THE TASK: Read the data and repeat it in full, exactly.

RECORDED DATA:

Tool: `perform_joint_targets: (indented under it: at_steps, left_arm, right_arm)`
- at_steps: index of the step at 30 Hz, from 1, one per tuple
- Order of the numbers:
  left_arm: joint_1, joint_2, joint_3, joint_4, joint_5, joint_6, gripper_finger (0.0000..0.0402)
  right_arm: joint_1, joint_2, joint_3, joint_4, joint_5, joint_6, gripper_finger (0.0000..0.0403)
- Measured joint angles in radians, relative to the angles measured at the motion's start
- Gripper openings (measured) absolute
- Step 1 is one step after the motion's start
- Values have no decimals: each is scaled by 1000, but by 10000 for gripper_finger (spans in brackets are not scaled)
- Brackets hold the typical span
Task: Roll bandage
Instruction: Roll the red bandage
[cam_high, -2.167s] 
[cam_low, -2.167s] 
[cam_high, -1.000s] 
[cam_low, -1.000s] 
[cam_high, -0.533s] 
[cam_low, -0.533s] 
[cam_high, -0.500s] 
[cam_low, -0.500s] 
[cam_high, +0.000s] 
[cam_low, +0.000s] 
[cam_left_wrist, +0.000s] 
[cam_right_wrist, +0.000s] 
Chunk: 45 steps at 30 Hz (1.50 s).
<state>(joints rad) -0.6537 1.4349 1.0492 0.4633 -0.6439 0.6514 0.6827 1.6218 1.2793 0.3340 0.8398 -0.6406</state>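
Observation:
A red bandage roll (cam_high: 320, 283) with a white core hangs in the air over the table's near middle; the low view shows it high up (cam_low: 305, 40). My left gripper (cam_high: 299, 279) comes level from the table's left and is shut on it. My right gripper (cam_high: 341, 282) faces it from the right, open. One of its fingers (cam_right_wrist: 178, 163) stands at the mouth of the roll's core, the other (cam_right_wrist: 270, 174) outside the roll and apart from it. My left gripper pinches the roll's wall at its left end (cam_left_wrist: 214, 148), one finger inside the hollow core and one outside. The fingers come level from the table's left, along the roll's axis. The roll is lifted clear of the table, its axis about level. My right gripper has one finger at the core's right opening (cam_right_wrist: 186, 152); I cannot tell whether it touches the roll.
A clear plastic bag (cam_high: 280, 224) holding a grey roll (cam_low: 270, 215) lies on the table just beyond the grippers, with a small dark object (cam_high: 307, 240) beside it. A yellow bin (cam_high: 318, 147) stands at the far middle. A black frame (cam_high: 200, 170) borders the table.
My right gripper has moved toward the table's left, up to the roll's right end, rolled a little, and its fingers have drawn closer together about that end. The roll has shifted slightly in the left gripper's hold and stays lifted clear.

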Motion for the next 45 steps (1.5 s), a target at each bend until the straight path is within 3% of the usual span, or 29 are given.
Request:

EXERCISE ANSWER:
Tool: `perform_joint_targets: (indented under it: at_steps, left_arm, right_arm)`
- at_steps: index of the step at 30 Hz, from 1, one per tuple
- Order of the numbers:
  left_arm: joint_1, joint_2, joint_3, joint_4, joint_5, joint_6, gripper_finger (0.0000..0.0402)
  right_arm: joint_1, joint_2, joint_3, joint_4, joint_5, joint_6, gripper_finger (0.0000..0.0403)
- Measured joint angles in radians, relative to the angles measured at the motion's start
- Gripper openings (measured) absolute
- Step 1 is one step after the motion's start
- Values have no decimals: each is scaled by 1000, but by 10000 for gripper_finger (spans in brackets are not scaled)
- Brackets hold the typical span
Task: Roll bandage
Instruction: Roll the red bandage
[cam_high, -2.167s] 
[cam_low, -2.167s] 
[cam_high, -1.000s] 
[cam_low, -1.000s] 
[cam_high, -0.533s] 
[cam_low, -0.533s] 
[cam_high, -0.500s] 
[cam_low, -0.500s] 
[cam_high, +0.000s] 
[cam_low, +0.000s] 
[cam_left_wrist, +0.000s] 
[cam_right_wrist, +0.000s] 
Chunk: 45 steps at 30 Hz (1.50 s).
<state>(joints rad) -0.6537 1.4349 1.0492 0.4633 -0.6439 0.6514 0.6827 1.6218 1.2793 0.3340 0.8398 -0.6406</state>
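Observation:
A red bandage roll (cam_high: 320, 283) with a white core hangs in the air over the table's near middle; the low view shows it high up (cam_low: 305, 40). My left gripper (cam_high: 299, 279) comes level from the table's left and is shut on it. My right gripper (cam_high: 341, 282) faces it from the right, open. One of its fingers (cam_right_wrist: 178, 163) stands at the mouth of the roll's core, the other (cam_right_wrist: 270, 174) outside the roll and apart from it. My left gripper pinches the roll's wall at its left end (cam_left_wrist: 214, 148), one finger inside the hollow core and one outside. The fingers come level from the table's left, along the roll's axis. The roll is lifted clear of the table, its axis about level. My right gripper has one finger at the core's right opening (cam_right_wrist: 186, 152); I cannot tell whether it touches the roll.
A clear plastic bag (cam_high: 280, 224) holding a grey roll (cam_low: 270, 215) lies on the table just beyond the grippers, with a small dark object (cam_high: 307, 240) beside it. A yellow bin (cam_high: 318, 147) stands at the far middle. A black frame (cam_high: 200, 170) borders the table.
My right gripper has moved toward the table's left, up to the roll's right end, rolled a little, and its fingers have drawn closer together about that end. The roll has shifted slightly in the left gripper's hold and stays lifted clear.
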
Motion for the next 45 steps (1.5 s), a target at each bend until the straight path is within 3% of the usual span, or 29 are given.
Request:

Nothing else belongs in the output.